ASSIGNMENT:
Look below for the line containing "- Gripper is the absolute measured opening"; from there through the line containing "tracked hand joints", both lines included, please set down each line exactly and nothing else.

INFORMATION SHOWN:
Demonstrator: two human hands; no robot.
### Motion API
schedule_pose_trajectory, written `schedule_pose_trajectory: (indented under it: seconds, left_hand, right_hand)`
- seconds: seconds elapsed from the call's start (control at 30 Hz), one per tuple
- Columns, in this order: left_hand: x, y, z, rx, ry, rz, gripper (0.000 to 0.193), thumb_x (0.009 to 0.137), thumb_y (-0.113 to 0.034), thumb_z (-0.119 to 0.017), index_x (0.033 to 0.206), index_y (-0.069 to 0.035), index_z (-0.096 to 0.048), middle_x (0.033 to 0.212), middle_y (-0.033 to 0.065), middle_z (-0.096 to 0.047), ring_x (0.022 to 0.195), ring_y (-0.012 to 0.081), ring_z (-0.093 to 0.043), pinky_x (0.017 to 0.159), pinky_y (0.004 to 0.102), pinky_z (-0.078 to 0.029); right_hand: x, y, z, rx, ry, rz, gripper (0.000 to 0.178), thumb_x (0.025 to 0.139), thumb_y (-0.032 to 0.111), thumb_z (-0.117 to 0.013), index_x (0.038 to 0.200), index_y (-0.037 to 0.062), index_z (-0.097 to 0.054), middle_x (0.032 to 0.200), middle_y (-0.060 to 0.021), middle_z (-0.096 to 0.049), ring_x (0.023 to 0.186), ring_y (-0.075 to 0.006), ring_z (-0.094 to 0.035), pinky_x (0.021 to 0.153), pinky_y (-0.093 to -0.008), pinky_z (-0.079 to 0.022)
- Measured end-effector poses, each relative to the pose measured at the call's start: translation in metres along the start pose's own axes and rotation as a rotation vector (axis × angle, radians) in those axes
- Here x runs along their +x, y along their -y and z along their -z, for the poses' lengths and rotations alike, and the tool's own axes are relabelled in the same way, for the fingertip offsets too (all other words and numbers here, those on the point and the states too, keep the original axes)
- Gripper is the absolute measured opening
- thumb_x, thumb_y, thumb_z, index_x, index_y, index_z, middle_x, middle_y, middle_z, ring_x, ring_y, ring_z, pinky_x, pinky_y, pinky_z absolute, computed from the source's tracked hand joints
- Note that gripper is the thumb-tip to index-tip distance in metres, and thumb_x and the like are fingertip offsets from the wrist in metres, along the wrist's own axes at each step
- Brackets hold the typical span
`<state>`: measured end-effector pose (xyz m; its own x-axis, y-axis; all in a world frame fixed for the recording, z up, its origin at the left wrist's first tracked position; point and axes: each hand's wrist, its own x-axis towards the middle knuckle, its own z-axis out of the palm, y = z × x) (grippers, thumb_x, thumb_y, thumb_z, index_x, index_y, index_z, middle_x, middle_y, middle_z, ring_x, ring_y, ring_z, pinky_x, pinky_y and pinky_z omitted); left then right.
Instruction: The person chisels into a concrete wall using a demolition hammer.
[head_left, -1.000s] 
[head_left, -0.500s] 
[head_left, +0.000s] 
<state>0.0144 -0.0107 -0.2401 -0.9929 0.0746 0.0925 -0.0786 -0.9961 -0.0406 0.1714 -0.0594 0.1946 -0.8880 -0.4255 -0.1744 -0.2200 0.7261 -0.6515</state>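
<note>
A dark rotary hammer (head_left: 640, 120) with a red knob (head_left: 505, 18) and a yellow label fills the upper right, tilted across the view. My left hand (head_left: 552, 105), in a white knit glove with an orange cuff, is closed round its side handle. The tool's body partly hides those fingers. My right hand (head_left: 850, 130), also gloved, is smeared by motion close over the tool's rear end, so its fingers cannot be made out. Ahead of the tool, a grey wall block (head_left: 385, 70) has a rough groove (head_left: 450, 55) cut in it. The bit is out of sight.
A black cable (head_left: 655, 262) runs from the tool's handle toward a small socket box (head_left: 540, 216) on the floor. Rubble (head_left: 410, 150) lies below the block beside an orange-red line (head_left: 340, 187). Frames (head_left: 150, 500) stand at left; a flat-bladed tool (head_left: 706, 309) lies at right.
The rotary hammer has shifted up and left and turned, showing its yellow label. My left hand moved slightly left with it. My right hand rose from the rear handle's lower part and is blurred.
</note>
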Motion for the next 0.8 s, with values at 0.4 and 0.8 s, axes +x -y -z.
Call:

FINISHED EXERCISE:
- Gripper is the absolute measured opening
- thumb_x, thumb_y, thumb_z, index_x, index_y, index_z, middle_x, middle_y, middle_z, ring_x, ring_y, ring_z, pinky_x, pinky_y, pinky_z absolute, computed from the source's tracked hand joints

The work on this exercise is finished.